We get calls and emails all the time from event hosts looking for venues with specific capabilities. Here are seven questions from readers and our suggestions.

October 3, 2006, 12:00 AM EDT

A tented event at Elevated Acre.

Offbeat Banquet Sites
I’m planning a seated awards dinner and presentation for 300 and would like to go somewhere different from the hotel ballrooms and banquet halls that usually host such events. Do you have any suggestions?

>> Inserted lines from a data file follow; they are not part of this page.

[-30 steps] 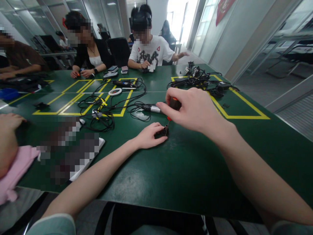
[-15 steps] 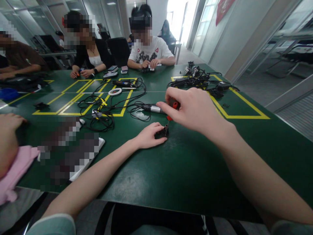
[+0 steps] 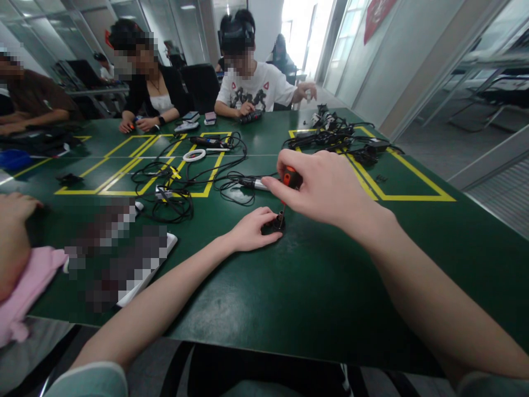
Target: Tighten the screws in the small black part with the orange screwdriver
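My right hand (image 3: pixel 326 187) is closed round the red and black handle of a small screwdriver (image 3: pixel 290 178), held upright with its tip down on a small black part (image 3: pixel 275 225). My left hand (image 3: pixel 252 229) rests on the green table (image 3: pixel 314 286) and pinches that black part from the left, holding it against the tabletop. Most of the part is hidden under my fingers.
A tangle of black cables (image 3: pixel 173 187) and a silver-tipped tool (image 3: pixel 256 183) lie just beyond my hands inside yellow tape boxes. More cables and adapters (image 3: pixel 343 140) are heaped at the far right. Three people sit across and left. A pink cloth (image 3: pixel 25 292) lies near left.
My right hand has turned slightly on the screwdriver handle, its fingers shifting round it. The person opposite has moved an arm out to the side. My left hand has stayed put.
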`<state>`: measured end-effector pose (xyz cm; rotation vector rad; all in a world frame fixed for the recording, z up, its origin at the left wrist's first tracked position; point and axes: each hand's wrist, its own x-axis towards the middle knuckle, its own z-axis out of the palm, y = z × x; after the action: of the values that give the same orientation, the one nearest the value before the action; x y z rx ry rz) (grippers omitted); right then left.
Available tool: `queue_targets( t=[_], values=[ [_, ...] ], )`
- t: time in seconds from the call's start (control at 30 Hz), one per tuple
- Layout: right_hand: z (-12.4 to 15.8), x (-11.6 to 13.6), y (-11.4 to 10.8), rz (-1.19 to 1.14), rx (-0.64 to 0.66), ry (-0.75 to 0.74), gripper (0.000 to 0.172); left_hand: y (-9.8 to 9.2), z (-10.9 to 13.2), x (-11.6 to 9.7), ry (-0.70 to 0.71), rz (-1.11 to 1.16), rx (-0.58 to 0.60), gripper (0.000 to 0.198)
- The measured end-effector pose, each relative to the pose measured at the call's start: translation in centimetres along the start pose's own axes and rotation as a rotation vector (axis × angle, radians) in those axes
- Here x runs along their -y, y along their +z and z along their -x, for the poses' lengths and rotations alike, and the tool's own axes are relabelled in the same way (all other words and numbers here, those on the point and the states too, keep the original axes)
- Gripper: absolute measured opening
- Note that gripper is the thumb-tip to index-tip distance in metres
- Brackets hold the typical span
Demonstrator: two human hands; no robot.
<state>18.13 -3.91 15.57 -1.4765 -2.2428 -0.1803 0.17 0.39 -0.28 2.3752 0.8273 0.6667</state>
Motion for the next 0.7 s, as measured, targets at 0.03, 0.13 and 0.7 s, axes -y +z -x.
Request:
queue_targets(
  t=[0.03, 0.13, 0.7],
  values=[
    [-0.02, -0.01, 0.03, -0.008, 0.004, -0.002, 0.028, -0.01, 0.0, -0.02, -0.003, -0.004, 0.0, 0.022],
    [-0.09, -0.15, 0.25, -0.03, 0.002, -0.016, 0.021, -0.05, -0.02, -0.08, -0.018, -0.016, 0.003, 0.023],
    [-0.27, -0.53, 0.34, -0.118, 0.018, -0.032, 0.008, -0.12, -0.04, -0.09, -0.011, -0.013, 0.013, 0.022]
  ],
)
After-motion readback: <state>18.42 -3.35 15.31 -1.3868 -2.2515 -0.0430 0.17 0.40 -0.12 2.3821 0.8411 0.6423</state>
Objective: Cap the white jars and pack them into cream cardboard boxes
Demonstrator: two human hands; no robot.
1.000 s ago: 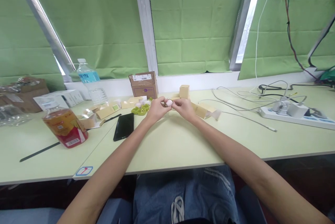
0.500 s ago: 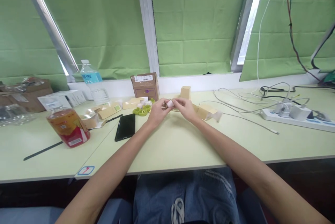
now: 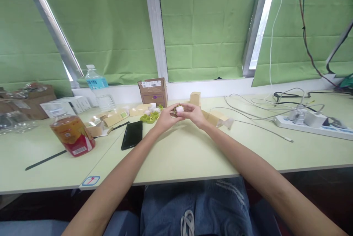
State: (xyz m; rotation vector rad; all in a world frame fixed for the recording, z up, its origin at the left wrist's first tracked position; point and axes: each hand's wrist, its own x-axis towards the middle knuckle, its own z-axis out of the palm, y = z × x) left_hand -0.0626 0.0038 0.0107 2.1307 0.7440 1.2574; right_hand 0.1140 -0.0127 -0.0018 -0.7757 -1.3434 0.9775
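Observation:
Between my two hands is a small rounded object (image 3: 179, 109) with a pinkish-white middle and a thin dark, greenish rim; its kind is too small to make out. My left hand (image 3: 167, 119) grips it from the left with bent fingers. From the right, the fingers of my right hand (image 3: 195, 114) close on it too. Both hands are just above the table, the fingers partly hiding the object. Just left of my left hand lie yellow-green shaped pieces (image 3: 149, 118) beside some white wadding. A small upright cardboard box (image 3: 195, 98) stands behind my right hand.
A black phone (image 3: 132, 135) lies left of my left forearm. Farther left stand a bottle of amber drink (image 3: 72, 135) and a water bottle (image 3: 99, 88). An opened small box (image 3: 213, 118), cables and a power strip (image 3: 314, 124) are on the right. A brown carton (image 3: 153, 92) stands behind.
My fingers have spread around the small rounded object, and more of its pale middle and dark rim shows. Both hands remain in nearly the same place.

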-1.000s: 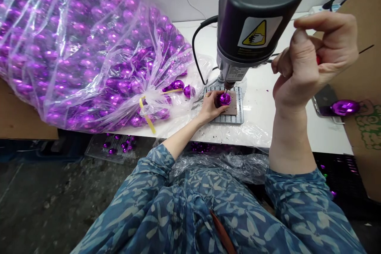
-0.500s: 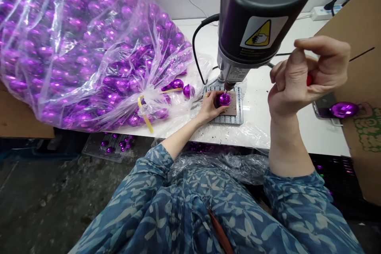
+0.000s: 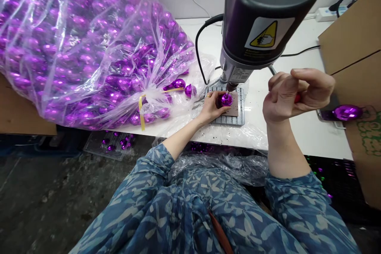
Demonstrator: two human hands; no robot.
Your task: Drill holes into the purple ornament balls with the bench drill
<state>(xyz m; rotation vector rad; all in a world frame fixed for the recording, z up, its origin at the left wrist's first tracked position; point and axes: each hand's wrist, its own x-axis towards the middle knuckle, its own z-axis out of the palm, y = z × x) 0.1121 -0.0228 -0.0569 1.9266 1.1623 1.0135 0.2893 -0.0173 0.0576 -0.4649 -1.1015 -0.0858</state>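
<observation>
Under the drill press (image 3: 268, 12), my left hand (image 3: 211, 108) grips a shiny purple faceted ball (image 3: 226, 99) between thumb and fingers. The ball rests on a brown board (image 3: 233, 108) lying over the grey slotted base (image 3: 241, 117). The chuck (image 3: 231, 86) is right above it, and the drill bit meets the ball's top. My right hand (image 3: 293, 94) is raised at the right of the press, its fingers curled round the feed lever (image 3: 272, 70). A bit of red knob shows between those fingers; the rest of the handle is hidden.
A big clear bag (image 3: 89, 55) of purple balls fills the left of the white table (image 3: 309, 135). A loose purple ball (image 3: 189, 90) lies near its tied neck. At the right are a cardboard box (image 3: 357, 75), a phone (image 3: 325, 112) and a purple ball (image 3: 347, 112).
My right hand has come down and a little left with the lever. The chuck sits slightly closer to the ball, which my left hand still holds in place. The view has shifted slightly.
</observation>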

Outside of the typical awards venues—the Cipriani spaces, the Waldorf—some unusual spaces in the city are large enough for a dinner that big. The National Museum of the American Indian has banquet facilities in its rotunda, decorated with murals by Reginald Marsh and a large skylight, as well as an auditorium for an awards show just large enough to seat 300. Plus, it houses the Diker Pavilion, new this September; it seats 325 theater-style. The Cathedral of St. John the Divine, the world’s largest Gothic cathedral, offers three spaces with seating for 300 or more guests.

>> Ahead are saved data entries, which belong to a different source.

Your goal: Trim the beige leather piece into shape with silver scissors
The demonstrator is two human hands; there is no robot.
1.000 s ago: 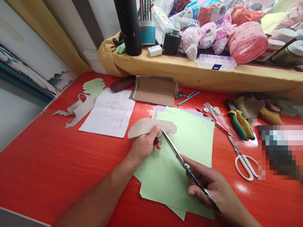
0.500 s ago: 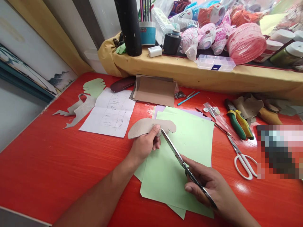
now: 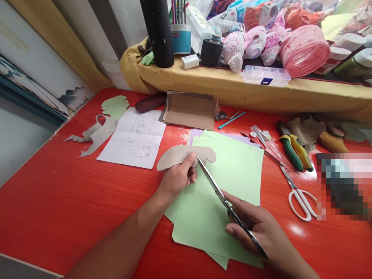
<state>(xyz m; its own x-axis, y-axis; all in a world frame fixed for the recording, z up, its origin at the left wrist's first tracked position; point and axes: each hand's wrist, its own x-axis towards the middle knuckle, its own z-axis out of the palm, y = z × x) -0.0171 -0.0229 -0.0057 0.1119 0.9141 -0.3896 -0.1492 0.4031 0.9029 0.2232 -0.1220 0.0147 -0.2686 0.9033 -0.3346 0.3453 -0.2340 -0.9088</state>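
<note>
Between thumb and fingers, my left hand [image 3: 177, 175] pinches a beige leather piece [image 3: 173, 155] with a rounded left end and lobed right side. My right hand [image 3: 252, 221] grips a pair of metal scissors [image 3: 218, 193], their blades pointing up and left. The blade tips meet the lower edge of the leather beside my left thumb. Both hands are above a stack of light green sheets [image 3: 215, 217]. Part of the scissor handles is hidden by my right fingers.
Left of the hands lie a paper with a drawn pattern [image 3: 130, 139] and leather offcuts [image 3: 101, 131]. Brown sheets [image 3: 190, 110] rest behind. White-handled scissors [image 3: 300, 199] and green-yellow pliers [image 3: 295, 153] are to the right. A cloth-covered ledge [image 3: 203, 83] carries bottles and bags.
My hands, the leather and the scissors stay almost in place. The view shifts very slightly, and my right thumb moves a little to the left.
</note>
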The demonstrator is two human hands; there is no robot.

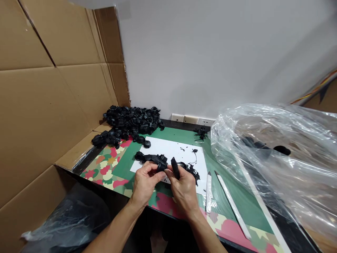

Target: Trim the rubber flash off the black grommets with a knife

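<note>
My left hand [144,182] is closed on a string of joined black ribbed rubber parts [152,159] that trails left over a white sheet [172,149]. My right hand [184,188] pinches a short dark tool or piece [175,168] held upright against the same parts. Both hands meet above the sheet's front edge. Black trimmings [191,170] lie just right of my right hand.
A big heap of black rubber parts [131,121] fills the back left corner against cardboard walls [52,98]. A clear plastic bag [276,154] with a few black parts bulges at right. White strips [231,203] lie on the green mat [237,196]. A dark bag [68,221] sits low left.
</note>
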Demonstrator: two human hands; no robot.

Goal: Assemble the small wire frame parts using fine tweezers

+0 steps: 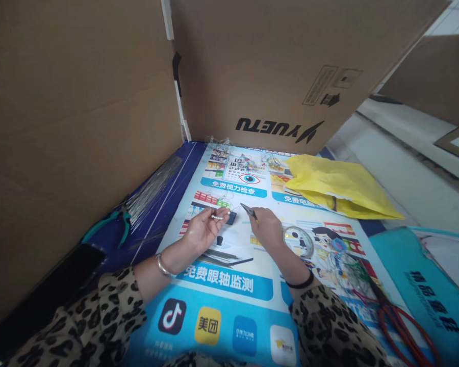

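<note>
My left hand point(203, 233) is turned palm up, its fingers closed on a thin wire strung with small white beads point(219, 217). Wrapped round the handles of a pair of pliers point(248, 209) is my right hand point(268, 228). The dark plier jaws point left, toward the beads and a little apart from them. A fine wire seems to run between the beads and the plier tip, but it is too thin to follow. Beneath both hands lies a printed poster point(233, 283) with blue banners.
Teal-handled pliers point(125, 228) and a bundle of straight wires point(153, 191) lie left. Cardboard walls point(252, 66) stand behind. At right are a yellow bag point(340, 186), a wire coil point(310, 243), red-handled scissors point(382, 321) and a teal bag point(405, 255). Wire pieces point(248, 162) lie farther back.
</note>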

Or why not try an outdoor venue? Elevated Acre has a full acre in the financial district, 30 feet above street level. Another option in Lower Manhattan is Downtown Auditorium, with its removable stage and 22-square-foot retractable screen. It seats 300 for banquets among its mosaic pillars and 30-foot-high ceilings. Uptown, restaurant-turned-event space Guastavino’s is open again as a spacious and unique alternative under the arches of the Queensboro Bridge. If you don’t mind taking a ferry, the Ellis Island Immigration Museum can accommodate more than 1,000 guests in its historic Registry Room, with vaulted ceilings and a view of the Statue of Liberty.

Neighboring Locations
I’m planning an evening with a performance and presentation followed by an afterparty. Can you suggest two venues in the same neighborhood that would work?


Any of the Lincoln Center theaters are ideal performance venues close to both the great room at the Time Warner Center and Shun Lee West. Avery Fisher Hall seats 2,738 and the Metropolitan Opera House seats 3,800. The great room holds 350 for receptions or seats 75; Shun Lee West holds 150 in its main dining room.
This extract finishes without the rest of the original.